**DIRECTIONS**
Give every line of the material back exactly, images removed.

**DATA EXCERPT**
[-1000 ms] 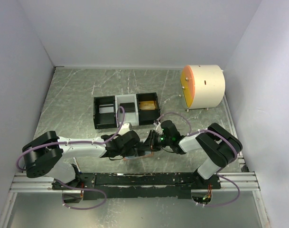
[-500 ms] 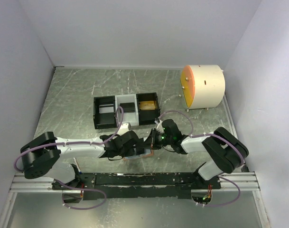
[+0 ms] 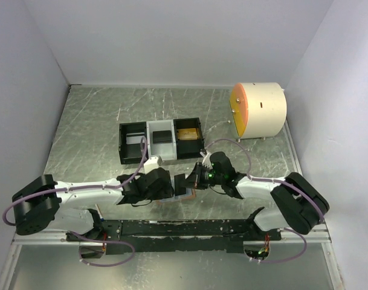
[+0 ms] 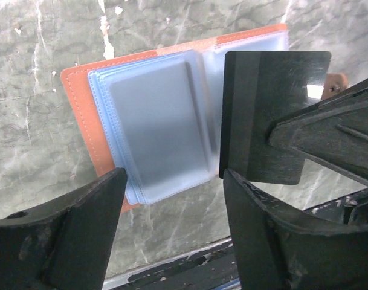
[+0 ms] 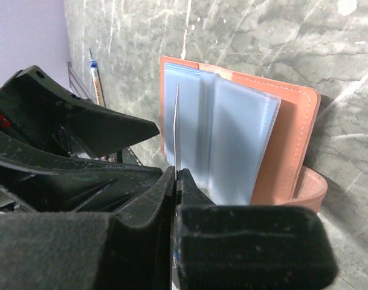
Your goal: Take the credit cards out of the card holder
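The card holder (image 4: pixel 153 121) lies open on the table, salmon-pink outside with pale blue-grey pocket panels; it also shows in the right wrist view (image 5: pixel 250 145). A dark grey credit card (image 4: pixel 271 115) is lifted over its right half, and my right gripper (image 5: pixel 176 175) is shut on this card, which shows edge-on (image 5: pixel 177 121). My left gripper (image 4: pixel 171 235) hangs open just above the holder's near edge with nothing between its fingers. From above, both grippers (image 3: pixel 169 186) (image 3: pixel 193 180) meet over the holder and hide most of it.
A black-and-grey three-compartment tray (image 3: pixel 161 140) sits just behind the grippers. A white drum with an orange face (image 3: pixel 259 110) stands at the back right. Walls close in three sides, and a black rail (image 3: pixel 171 228) runs along the near edge.
My left gripper has opened and its arm has drawn back to the left. My right gripper has shut on the dark card and pulled it clear of the pocket.
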Robot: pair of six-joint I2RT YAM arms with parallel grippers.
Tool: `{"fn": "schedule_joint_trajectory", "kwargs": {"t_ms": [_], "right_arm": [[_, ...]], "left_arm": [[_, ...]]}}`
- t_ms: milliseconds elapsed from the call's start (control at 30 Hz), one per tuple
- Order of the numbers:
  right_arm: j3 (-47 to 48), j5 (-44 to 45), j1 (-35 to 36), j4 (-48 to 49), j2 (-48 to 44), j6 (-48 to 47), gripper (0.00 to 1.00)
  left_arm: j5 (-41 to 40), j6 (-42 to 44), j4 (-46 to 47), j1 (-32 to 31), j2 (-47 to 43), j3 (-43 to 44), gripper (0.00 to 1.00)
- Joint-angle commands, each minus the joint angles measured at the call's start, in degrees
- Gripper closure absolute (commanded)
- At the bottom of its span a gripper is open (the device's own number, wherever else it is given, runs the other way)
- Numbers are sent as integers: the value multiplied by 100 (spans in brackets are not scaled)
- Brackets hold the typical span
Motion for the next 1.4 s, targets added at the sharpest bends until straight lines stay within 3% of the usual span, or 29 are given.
{"fn": "schedule_joint_trajectory", "kwargs": {"t_ms": [0,367,600,1033,1267,1367], "right_arm": [[31,259,30,-301,-317,-243,100],[391,647,260,-959,-525,-674,100],[310,1411,684,-729,-1134,-999,100],[585,2651,1276,-907,-2216,-3171,100],[1337,3380,1412,-1243,-1542,-4767,100],[1748,3444,1423,-1250,-1046,-5473,100]], "left_arm": [[-262,130,52,-31,-331,54,18],[-92,832,-874,731,-752,550,6],[1048,1749,-957,2161,-882,731,1],[-825,2623,-2239,3343,-1813,1361,1],[-1072,3132,-2938,3353,-1687,2280,2],[-1538,3567,-2667,3357,-1731,2077,2]]}}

**RESPONSE TO THE EXERCISE**
[-1000 ms] 
[-500 ms] 
[+0 ms] 
[+0 ms] 
[+0 ms] 
Your goal: Take the credit cards out of the card holder
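The card holder (image 4: pixel 153 121) lies open on the table, salmon-pink outside with pale blue-grey pocket panels; it also shows in the right wrist view (image 5: pixel 250 145). A dark grey credit card (image 4: pixel 271 115) is lifted over its right half, and my right gripper (image 5: pixel 176 175) is shut on this card, which shows edge-on (image 5: pixel 177 121). My left gripper (image 4: pixel 171 235) hangs open just above the holder's near edge with nothing between its fingers. From above, both grippers (image 3: pixel 169 186) (image 3: pixel 193 180) meet over the holder and hide most of it.
A black-and-grey three-compartment tray (image 3: pixel 161 140) sits just behind the grippers. A white drum with an orange face (image 3: pixel 259 110) stands at the back right. Walls close in three sides, and a black rail (image 3: pixel 171 228) runs along the near edge.
My left gripper has opened and its arm has drawn back to the left. My right gripper has shut on the dark card and pulled it clear of the pocket.
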Robot: pair of six-joint I2RT YAM arms with parallel grippers.
Tool: `{"fn": "schedule_joint_trajectory", "kwargs": {"t_ms": [_], "right_arm": [[_, ...]], "left_arm": [[_, ...]]}}`
- t_ms: milliseconds elapsed from the call's start (control at 30 Hz), one per tuple
- Order of the numbers:
  right_arm: j3 (-47 to 48), j5 (-44 to 45), j1 (-35 to 36), j4 (-48 to 49), j2 (-48 to 44), j6 (-48 to 47), gripper (0.00 to 1.00)
  left_arm: j5 (-41 to 40), j6 (-42 to 44), j4 (-46 to 47), j1 (-32 to 31), j2 (-47 to 43), j3 (-43 to 44), gripper (0.00 to 1.00)
- Joint-angle commands, each minus the joint angles measured at the call's start, in degrees
- Gripper closure absolute (commanded)
- At the bottom of its span a gripper is open (the device's own number, wherever else it is given, runs the other way)
- Numbers are sent as integers: the value multiplied by 100 (spans in brackets are not scaled)
- Brackets hold the typical span
Motion for the next 1.4 s, targets added at the sharpest bends until straight lines stay within 3% of the usual span, or 29 are given.
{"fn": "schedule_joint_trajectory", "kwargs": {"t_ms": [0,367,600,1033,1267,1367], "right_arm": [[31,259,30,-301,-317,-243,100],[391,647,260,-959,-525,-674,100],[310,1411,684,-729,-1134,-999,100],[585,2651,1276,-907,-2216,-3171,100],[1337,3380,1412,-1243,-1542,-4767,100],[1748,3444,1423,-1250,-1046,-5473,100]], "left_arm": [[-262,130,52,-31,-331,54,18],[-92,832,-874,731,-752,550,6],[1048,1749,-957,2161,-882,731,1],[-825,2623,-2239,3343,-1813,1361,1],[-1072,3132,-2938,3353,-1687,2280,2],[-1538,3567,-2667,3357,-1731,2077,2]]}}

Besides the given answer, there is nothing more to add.